YOUR ASSIGNMENT: Every line of the data must be retyped exactly as it stands.

RECORDS FOR THE EXERCISE:
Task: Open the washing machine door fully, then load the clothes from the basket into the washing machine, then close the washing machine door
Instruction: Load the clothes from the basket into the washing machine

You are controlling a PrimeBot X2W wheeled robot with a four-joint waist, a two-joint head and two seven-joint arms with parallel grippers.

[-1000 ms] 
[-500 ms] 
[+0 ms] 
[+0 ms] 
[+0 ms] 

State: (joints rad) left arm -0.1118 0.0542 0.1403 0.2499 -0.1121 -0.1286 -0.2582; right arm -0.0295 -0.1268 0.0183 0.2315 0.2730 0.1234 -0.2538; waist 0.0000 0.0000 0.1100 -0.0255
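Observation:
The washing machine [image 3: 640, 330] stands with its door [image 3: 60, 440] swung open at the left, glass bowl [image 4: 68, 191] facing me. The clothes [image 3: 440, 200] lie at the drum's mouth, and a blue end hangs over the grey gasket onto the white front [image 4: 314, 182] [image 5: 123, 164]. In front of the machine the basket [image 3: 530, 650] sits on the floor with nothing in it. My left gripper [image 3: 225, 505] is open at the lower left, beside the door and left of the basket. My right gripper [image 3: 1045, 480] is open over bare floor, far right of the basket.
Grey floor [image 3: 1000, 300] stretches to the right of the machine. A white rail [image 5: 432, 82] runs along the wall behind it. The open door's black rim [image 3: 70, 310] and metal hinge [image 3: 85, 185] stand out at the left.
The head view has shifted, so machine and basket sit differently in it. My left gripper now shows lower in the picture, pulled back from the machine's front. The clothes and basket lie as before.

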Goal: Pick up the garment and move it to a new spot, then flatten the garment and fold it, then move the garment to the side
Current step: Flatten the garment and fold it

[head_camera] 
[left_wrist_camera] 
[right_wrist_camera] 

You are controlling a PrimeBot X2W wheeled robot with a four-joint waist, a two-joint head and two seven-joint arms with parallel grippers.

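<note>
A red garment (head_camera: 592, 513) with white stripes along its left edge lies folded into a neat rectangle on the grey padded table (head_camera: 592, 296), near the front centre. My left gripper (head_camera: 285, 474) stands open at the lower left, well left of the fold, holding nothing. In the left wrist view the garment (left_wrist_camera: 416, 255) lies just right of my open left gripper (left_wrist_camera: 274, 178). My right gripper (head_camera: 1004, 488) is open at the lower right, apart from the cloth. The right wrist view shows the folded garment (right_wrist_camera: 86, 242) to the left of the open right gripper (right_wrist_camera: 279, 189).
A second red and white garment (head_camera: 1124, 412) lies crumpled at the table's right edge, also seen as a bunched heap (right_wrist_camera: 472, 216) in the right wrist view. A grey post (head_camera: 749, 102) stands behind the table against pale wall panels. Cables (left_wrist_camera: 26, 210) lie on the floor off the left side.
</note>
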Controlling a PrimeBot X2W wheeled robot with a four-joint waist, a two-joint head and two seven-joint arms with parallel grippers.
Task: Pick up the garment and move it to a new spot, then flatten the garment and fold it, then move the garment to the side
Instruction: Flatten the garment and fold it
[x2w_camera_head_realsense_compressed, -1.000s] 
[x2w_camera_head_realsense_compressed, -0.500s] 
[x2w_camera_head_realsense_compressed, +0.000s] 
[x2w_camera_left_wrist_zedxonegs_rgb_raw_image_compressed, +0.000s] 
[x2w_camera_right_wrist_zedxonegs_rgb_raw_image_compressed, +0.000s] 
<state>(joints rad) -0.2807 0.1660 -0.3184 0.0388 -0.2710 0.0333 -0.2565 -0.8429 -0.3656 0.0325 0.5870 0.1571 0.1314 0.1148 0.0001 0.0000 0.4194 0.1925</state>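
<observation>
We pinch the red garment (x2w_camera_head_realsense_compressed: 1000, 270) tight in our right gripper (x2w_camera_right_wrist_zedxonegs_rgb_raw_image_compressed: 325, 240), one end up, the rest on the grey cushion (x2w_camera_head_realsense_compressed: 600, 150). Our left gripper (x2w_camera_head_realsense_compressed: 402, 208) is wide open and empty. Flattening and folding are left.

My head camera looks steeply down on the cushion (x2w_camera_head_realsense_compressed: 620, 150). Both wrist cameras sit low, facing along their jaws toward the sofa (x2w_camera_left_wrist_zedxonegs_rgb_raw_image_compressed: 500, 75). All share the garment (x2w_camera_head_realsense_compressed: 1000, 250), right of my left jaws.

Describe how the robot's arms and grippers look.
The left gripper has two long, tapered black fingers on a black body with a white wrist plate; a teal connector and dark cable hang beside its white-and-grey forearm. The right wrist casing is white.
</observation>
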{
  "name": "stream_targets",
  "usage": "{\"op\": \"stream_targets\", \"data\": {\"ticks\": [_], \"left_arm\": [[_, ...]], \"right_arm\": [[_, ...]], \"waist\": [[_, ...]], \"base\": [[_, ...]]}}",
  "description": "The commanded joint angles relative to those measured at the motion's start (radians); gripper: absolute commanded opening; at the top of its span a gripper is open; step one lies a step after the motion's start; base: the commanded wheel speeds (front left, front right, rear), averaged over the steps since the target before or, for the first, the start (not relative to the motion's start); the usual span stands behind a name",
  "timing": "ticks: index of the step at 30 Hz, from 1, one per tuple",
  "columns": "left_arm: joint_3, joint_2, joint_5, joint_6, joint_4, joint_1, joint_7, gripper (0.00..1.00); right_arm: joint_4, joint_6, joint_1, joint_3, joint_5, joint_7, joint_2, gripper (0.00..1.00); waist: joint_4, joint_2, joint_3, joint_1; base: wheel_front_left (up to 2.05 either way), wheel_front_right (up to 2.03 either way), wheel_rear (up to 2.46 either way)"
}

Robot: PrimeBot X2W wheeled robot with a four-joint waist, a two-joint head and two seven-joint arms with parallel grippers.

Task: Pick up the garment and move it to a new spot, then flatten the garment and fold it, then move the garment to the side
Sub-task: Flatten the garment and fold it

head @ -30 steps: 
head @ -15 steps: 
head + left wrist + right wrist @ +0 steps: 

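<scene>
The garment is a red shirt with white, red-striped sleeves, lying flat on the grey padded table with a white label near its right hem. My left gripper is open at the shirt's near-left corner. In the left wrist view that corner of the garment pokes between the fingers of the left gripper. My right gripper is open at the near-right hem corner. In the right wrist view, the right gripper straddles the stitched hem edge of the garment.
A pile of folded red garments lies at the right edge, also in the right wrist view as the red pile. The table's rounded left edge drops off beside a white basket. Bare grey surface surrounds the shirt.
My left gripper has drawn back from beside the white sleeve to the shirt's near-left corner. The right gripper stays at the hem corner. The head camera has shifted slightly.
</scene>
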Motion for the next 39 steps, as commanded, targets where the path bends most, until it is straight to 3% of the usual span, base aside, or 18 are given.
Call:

RESPONSE TO THIS TASK:
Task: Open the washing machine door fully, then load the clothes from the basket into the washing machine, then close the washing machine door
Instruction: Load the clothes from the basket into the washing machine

You are controlling a PrimeBot X2W wheeled robot with a four-joint waist, a two-joint head and two seven-joint arms with parallel grippers.

[-1000 ms] 
[-500 ms] 
[+0 ms] 
[+0 ms] 
[+0 ms] 

State: (joints rad) left arm -0.1118 0.0542 0.1403 0.2499 -0.1121 -0.1286 -0.2582; right arm -0.0295 -0.1268 0.0183 0.2315 0.2730 0.1234 -0.2538; waist 0.0000 0.0000 0.1100 -0.0255
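Observation:
The washing machine [image 3: 640, 330] stands with its door [image 3: 60, 440] swung open at the left, glass bowl [image 4: 68, 191] facing me. The clothes [image 3: 440, 200] lie at the drum's mouth, and a blue end hangs over the grey gasket onto the white front [image 4: 314, 182] [image 5: 123, 164]. In front of the machine the basket [image 3: 530, 650] sits on the floor with nothing in it. My left gripper [image 3: 225, 505] is open at the lower left, beside the door and left of the basket. My right gripper [image 3: 1045, 480] is open over bare floor, far right of the basket.
Grey floor [image 3: 1000, 300] stretches to the right of the machine. A white rail [image 5: 432, 82] runs along the wall behind it. The open door's black rim [image 3: 70, 310] and metal hinge [image 3: 85, 185] stand out at the left.
The head view has shifted, so machine and basket sit differently in it. My left gripper now shows lower in the picture, pulled back from the machine's front. The clothes and basket lie as before.
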
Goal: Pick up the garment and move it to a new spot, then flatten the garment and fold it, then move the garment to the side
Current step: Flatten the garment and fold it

[head_camera] 
[left_wrist_camera] 
[right_wrist_camera] 

You are controlling a PrimeBot X2W wheeled robot with a four-joint waist, a two-joint head and two seven-joint arms with parallel grippers.

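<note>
A red garment (head_camera: 592, 513) with white stripes along its left edge lies folded into a neat rectangle on the grey padded table (head_camera: 592, 296), near the front centre. My left gripper (head_camera: 285, 474) stands open at the lower left, well left of the fold, holding nothing. In the left wrist view the garment (left_wrist_camera: 416, 255) lies just right of my open left gripper (left_wrist_camera: 274, 178). My right gripper (head_camera: 1004, 488) is open at the lower right, apart from the cloth. The right wrist view shows the folded garment (right_wrist_camera: 86, 242) to the left of the open right gripper (right_wrist_camera: 279, 189).
A second red and white garment (head_camera: 1124, 412) lies crumpled at the table's right edge, also seen as a bunched heap (right_wrist_camera: 472, 216) in the right wrist view. A grey post (head_camera: 749, 102) stands behind the table against pale wall panels. Cables (left_wrist_camera: 26, 210) lie on the floor off the left side.
</note>
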Controlling a PrimeBot X2W wheeled robot with a four-joint waist, a two-joint head and two seven-joint arms with parallel grippers.
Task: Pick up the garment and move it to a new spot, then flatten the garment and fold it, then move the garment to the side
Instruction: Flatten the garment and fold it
[x2w_camera_head_realsense_compressed, -1.000s] 
[x2w_camera_head_realsense_compressed, -0.500s] 
[x2w_camera_head_realsense_compressed, +0.000s] 
[x2w_camera_left_wrist_zedxonegs_rgb_raw_image_compressed, +0.000s] 
[x2w_camera_right_wrist_zedxonegs_rgb_raw_image_compressed, +0.000s] 
<state>(joints rad) -0.2807 0.1660 -0.3184 0.0388 -0.2710 0.0333 -0.2565 -0.8429 -0.3656 0.0325 0.5870 0.1571 0.1314 0.1148 0.0001 0.0000 0.4194 0.1925</state>
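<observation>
We pinch the red garment (x2w_camera_head_realsense_compressed: 1000, 270) tight in our right gripper (x2w_camera_right_wrist_zedxonegs_rgb_raw_image_compressed: 325, 240), one end up, the rest on the grey cushion (x2w_camera_head_realsense_compressed: 600, 150). Our left gripper (x2w_camera_head_realsense_compressed: 402, 208) is wide open and empty. Flattening and folding are left.

My head camera looks steeply down on the cushion (x2w_camera_head_realsense_compressed: 620, 150). Both wrist cameras sit low, facing along their jaws toward the sofa (x2w_camera_left_wrist_zedxonegs_rgb_raw_image_compressed: 500, 75). All share the garment (x2w_camera_head_realsense_compressed: 1000, 250), right of my left jaws.

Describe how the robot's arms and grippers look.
The left gripper has two long, tapered black fingers on a black body with a white wrist plate; a teal connector and dark cable hang beside its white-and-grey forearm. The right wrist casing is white.
</observation>
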{
  "name": "stream_targets",
  "usage": "{\"op\": \"stream_targets\", \"data\": {\"ticks\": [_], \"left_arm\": [[_, ...]], \"right_arm\": [[_, ...]], \"waist\": [[_, ...]], \"base\": [[_, ...]]}}",
  "description": "The commanded joint angles relative to those measured at the motion's start (radians); gripper: absolute commanded opening; at the top of its span a gripper is open; step one lies a step after the motion's start; base: the commanded wheel speeds (front left, front right, rear), averaged over the steps since the target before or, for the first, the start (not relative to the motion's start); the usual span stands behind a name",
  "timing": "ticks: index of the step at 30 Hz, from 1, one per tuple",
  "columns": "left_arm: joint_3, joint_2, joint_5, joint_6, joint_4, joint_1, joint_7, gripper (0.00..1.00); right_arm: joint_4, joint_6, joint_1, joint_3, joint_5, joint_7, joint_2, gripper (0.00..1.00); waist: joint_4, joint_2, joint_3, joint_1; base: wheel_front_left (up to 2.05 either way), wheel_front_right (up to 2.03 either way), wheel_rear (up to 2.46 either way)"
}

Robot: PrimeBot X2W wheeled robot with a four-joint waist, a two-joint head and two seven-joint arms with parallel grippers.

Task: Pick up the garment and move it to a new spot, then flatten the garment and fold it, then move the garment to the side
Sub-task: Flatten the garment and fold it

head @ -30 steps: 
head @ -15 steps: 
head + left wrist + right wrist @ +0 steps: 

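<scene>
The garment is a red shirt with white, red-striped sleeves, lying flat on the grey padded table with a white label near its right hem. My left gripper is open at the shirt's near-left corner. In the left wrist view that corner of the garment pokes between the fingers of the left gripper. My right gripper is open at the near-right hem corner. In the right wrist view, the right gripper straddles the stitched hem edge of the garment.
A pile of folded red garments lies at the right edge, also in the right wrist view as the red pile. The table's rounded left edge drops off beside a white basket. Bare grey surface surrounds the shirt.
My left gripper has drawn back from beside the white sleeve to the shirt's near-left corner. The right gripper stays at the hem corner. The head camera has shifted slightly.
</scene>
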Motion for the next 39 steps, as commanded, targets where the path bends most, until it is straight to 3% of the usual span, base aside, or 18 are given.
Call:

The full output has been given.